Filing date: 2015-03-04
Publication date: 2020-10-28
Anticipated expiration: 2035-03-04
Also published as: EP3065506A1; US20160262217A1; US10278239B2; BR102016004814A2

Description

The present invention concerns a cooling system for an induction hob provided with an improved efficiency and versatility.
In particular, an object of the present invention is a cooling system for the high frequency inverter of such hobs and their induction coils, which are the major contributors of heat generation within the appliance.
Widely used are solutions for cooling induction systems which are typically based on heat sink blocks, typically made of extruded aluminum, to which electronic heat generating devices are attached. By the extruded nature of such heat sinks, fins define cooling channels along a direction substantially parallel to the extrusion direction. These fins are usually ventilated by means of centrifugal blowers.
An example of such cooling systems known in the art is depicted in figure 1. In such system the IGBTs (Insulated Gate Bipolar Transistors) and the bridge rectifier are the electronic devices requiring the largest amount of cooling power. Both the electronic devices are typically assembled into packages having one flat surface designed to mate one corresponding flat surface of the extruded heat sink.

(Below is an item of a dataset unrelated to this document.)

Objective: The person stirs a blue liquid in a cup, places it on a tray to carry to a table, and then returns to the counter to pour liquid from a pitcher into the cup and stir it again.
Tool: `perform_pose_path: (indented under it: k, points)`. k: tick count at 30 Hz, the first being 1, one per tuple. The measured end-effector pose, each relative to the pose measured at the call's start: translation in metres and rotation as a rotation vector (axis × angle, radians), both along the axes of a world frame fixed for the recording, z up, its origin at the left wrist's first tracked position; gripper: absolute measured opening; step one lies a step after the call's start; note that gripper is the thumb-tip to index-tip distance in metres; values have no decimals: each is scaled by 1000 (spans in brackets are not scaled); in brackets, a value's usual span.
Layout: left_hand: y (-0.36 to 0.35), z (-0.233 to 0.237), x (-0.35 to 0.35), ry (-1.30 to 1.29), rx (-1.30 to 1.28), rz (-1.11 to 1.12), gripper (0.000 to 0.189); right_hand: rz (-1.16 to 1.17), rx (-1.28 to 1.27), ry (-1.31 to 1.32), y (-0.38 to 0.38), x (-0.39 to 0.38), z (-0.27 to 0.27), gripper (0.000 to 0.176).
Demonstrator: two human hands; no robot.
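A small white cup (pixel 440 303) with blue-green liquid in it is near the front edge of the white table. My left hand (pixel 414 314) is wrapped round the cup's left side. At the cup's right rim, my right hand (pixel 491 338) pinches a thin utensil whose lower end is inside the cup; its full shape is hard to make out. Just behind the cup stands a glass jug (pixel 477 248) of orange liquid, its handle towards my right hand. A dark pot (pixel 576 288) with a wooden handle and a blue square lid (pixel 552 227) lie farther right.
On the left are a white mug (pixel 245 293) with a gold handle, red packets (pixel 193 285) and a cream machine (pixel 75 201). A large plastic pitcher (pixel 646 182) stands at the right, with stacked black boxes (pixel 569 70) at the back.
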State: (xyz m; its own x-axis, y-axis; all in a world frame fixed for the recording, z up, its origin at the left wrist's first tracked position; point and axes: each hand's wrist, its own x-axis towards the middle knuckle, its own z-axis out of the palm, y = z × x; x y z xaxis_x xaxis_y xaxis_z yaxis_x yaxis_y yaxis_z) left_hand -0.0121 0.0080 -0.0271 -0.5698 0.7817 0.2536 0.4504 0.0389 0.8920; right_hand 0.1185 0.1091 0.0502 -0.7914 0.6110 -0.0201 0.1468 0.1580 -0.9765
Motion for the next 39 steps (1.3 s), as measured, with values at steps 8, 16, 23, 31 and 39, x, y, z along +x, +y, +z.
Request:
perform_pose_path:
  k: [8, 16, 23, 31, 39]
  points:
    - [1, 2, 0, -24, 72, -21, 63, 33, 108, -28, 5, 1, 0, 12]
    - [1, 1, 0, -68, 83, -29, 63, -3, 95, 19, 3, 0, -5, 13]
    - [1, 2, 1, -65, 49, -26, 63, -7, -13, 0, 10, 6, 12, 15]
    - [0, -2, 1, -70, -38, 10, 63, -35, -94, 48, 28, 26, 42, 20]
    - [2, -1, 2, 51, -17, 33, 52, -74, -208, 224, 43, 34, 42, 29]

Typically, in a four burners appliance, the number of electronic devices generating heat that are required to be cooled is in the range from 6 to 10 depending on inverter topology, and they are typically arranged in one of two rows along the extrusion long side of the heat sink, as illustrated in figure 1.
The aforementioned solution, although being simple and economically attractive, has the disadvantage that becomes inefficient when the extrusion length of the heat sink increases. In fact, as the air is flowing along the heat sink path it gets progressively hotter as it absorbs heat from the heat sink surface. As a result, at the terminal end portion of the extruded heat sink the air temperature is significantly hotter than the air at the outlet of the blower. This results in a much lower capability to extract heat per unit area from the heat sink surface, as easily understandable by the Newton law of convection heat exchange: $\frac{dQ}{dt} = h \cdot A (T (t) - T_{env}) = h \cdot A Δ T (t)$
wherein:

Q is the thermal energy [joules]
h is the heat transfer coefficient (assumed independent of T here) [W/m^2 °K]
A is the surface area of the heat being transferred [m^2]
T is the temperature at the heat sink surface [°K]
T _env is the temperature of the environment; i.e. the temperature suitably far from the surface [°K]
ΔT(t) = T(t) - T _env is the (time-dependent) thermal gradient between environment and object.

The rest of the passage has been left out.